*What to do*
For the data below, give the number of lines that include the word "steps" and nothing else.
BEGIN Material for this exercise
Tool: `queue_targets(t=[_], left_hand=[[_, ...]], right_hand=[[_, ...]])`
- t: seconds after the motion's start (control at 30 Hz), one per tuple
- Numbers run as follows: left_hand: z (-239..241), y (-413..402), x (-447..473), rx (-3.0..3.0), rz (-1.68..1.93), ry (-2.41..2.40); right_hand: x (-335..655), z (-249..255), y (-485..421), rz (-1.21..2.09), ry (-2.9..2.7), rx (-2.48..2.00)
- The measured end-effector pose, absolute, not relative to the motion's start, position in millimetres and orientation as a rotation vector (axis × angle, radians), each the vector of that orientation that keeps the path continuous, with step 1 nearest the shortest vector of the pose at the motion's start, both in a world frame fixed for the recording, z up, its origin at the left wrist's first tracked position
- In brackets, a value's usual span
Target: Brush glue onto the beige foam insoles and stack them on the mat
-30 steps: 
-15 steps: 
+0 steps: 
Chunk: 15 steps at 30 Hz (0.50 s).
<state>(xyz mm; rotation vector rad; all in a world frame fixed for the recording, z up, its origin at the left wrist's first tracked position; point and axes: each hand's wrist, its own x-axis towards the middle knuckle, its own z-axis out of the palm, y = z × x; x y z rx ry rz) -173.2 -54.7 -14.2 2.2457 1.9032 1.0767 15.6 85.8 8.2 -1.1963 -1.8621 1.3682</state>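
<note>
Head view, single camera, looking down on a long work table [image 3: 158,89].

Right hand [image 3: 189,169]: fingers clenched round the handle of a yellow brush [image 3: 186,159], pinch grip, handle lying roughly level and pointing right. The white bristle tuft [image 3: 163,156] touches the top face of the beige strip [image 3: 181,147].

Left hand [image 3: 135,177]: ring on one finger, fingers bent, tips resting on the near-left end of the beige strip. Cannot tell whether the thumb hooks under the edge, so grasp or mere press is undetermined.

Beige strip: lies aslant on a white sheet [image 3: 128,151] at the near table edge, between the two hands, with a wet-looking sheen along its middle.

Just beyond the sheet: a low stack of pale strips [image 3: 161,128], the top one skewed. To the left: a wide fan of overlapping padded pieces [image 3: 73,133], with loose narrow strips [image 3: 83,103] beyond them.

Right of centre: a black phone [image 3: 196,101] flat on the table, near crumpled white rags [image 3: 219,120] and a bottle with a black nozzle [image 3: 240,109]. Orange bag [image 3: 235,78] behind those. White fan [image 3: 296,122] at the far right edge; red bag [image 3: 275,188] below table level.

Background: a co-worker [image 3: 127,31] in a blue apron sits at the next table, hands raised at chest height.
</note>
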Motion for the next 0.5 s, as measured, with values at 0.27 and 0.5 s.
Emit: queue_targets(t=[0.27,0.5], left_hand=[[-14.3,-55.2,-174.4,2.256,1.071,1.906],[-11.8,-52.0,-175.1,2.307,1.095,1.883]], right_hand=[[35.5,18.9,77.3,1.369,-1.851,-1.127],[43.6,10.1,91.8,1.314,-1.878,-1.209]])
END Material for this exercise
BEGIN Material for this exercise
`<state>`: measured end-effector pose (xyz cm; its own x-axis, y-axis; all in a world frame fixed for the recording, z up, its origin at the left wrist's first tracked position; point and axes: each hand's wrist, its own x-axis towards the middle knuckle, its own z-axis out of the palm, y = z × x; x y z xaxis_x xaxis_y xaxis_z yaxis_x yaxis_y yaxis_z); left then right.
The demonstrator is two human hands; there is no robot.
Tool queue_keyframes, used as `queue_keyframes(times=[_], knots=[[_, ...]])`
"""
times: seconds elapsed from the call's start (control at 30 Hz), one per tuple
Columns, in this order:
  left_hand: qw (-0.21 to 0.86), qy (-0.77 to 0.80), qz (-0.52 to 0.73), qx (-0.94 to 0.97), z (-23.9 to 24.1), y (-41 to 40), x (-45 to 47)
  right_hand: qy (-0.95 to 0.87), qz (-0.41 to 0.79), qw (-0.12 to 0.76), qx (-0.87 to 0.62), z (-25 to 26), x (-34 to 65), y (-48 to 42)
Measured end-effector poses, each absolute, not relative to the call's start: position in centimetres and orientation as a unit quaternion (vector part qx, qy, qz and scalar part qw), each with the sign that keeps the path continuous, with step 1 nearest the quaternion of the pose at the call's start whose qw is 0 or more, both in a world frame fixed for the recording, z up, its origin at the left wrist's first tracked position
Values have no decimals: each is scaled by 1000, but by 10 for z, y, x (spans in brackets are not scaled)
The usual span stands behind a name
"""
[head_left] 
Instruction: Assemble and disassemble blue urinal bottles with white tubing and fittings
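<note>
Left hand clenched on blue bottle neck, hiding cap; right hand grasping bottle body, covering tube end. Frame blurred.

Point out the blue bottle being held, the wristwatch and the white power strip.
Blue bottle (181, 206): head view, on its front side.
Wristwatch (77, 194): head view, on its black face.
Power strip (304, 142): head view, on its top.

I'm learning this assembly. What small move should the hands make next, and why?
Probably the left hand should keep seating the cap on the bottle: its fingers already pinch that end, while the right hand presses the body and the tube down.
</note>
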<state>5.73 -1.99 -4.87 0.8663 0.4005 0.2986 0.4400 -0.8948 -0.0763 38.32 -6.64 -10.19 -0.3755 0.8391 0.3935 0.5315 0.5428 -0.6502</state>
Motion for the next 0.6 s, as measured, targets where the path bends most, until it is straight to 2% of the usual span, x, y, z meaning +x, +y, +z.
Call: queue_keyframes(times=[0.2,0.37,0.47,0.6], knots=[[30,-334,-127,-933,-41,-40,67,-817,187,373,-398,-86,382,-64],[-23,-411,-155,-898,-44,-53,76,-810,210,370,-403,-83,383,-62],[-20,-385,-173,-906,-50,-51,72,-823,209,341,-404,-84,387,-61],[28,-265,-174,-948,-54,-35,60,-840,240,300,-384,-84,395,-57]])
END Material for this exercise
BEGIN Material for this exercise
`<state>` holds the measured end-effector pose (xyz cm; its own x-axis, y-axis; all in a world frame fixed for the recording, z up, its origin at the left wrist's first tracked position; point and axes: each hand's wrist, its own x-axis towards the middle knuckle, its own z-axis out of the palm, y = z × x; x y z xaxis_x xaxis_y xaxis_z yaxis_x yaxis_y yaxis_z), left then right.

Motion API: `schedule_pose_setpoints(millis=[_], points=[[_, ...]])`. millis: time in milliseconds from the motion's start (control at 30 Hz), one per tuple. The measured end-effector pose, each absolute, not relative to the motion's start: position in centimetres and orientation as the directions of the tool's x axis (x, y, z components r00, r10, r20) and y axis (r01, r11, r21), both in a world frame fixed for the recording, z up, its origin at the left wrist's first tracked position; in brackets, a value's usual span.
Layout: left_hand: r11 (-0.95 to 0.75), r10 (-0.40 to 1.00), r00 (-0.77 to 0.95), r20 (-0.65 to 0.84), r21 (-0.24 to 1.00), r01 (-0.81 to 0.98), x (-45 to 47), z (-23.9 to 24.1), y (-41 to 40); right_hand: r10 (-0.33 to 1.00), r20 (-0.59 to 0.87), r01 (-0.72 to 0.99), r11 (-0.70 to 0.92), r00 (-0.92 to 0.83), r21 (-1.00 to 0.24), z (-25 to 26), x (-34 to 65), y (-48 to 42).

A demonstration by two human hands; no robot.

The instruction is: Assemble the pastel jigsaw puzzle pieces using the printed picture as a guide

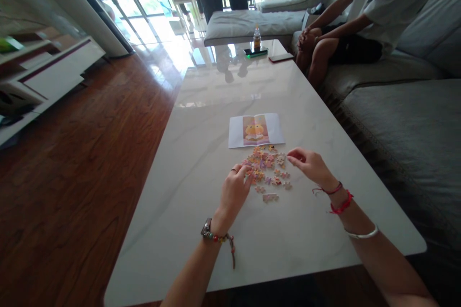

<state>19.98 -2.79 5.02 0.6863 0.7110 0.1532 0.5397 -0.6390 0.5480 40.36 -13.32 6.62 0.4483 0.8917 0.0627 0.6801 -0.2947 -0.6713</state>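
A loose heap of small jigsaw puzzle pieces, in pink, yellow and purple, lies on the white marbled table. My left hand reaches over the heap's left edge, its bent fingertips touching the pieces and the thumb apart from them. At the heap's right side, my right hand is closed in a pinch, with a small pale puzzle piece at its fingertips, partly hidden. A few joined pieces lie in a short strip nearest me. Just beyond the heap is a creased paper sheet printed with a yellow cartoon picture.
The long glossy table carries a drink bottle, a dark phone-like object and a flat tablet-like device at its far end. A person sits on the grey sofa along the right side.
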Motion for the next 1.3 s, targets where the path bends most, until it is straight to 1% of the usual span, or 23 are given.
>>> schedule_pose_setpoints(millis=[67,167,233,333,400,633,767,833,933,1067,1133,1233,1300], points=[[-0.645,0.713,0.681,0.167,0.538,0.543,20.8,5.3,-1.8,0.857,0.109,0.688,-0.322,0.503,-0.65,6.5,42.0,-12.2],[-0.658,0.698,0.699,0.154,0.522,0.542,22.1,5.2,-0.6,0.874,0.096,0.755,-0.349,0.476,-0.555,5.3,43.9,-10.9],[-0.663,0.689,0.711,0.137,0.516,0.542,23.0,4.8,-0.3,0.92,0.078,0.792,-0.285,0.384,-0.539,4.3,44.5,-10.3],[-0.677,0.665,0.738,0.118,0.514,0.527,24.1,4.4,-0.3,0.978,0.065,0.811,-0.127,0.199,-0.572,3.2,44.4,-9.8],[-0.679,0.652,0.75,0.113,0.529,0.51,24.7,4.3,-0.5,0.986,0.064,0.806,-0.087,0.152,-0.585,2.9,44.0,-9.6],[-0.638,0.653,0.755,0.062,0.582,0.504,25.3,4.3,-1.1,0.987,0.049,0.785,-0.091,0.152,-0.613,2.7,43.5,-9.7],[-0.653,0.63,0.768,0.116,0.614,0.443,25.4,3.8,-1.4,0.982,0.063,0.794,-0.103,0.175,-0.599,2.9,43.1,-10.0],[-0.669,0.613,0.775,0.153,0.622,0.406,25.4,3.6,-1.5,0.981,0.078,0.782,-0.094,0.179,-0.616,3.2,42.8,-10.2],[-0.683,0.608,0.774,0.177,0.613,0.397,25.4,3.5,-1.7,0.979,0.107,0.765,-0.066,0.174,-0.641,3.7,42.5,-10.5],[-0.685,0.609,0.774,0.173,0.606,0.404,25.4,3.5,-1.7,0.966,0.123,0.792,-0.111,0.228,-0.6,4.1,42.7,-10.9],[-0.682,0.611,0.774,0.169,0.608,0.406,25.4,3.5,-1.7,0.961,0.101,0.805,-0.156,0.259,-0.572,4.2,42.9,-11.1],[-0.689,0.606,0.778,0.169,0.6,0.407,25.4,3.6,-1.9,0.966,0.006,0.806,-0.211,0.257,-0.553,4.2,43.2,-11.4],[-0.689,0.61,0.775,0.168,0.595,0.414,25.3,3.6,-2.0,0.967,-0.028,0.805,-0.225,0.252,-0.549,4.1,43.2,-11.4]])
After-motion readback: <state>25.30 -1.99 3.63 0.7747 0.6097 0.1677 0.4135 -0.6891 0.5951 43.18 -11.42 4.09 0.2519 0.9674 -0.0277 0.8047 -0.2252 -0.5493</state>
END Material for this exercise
*Answer to this exercise*
4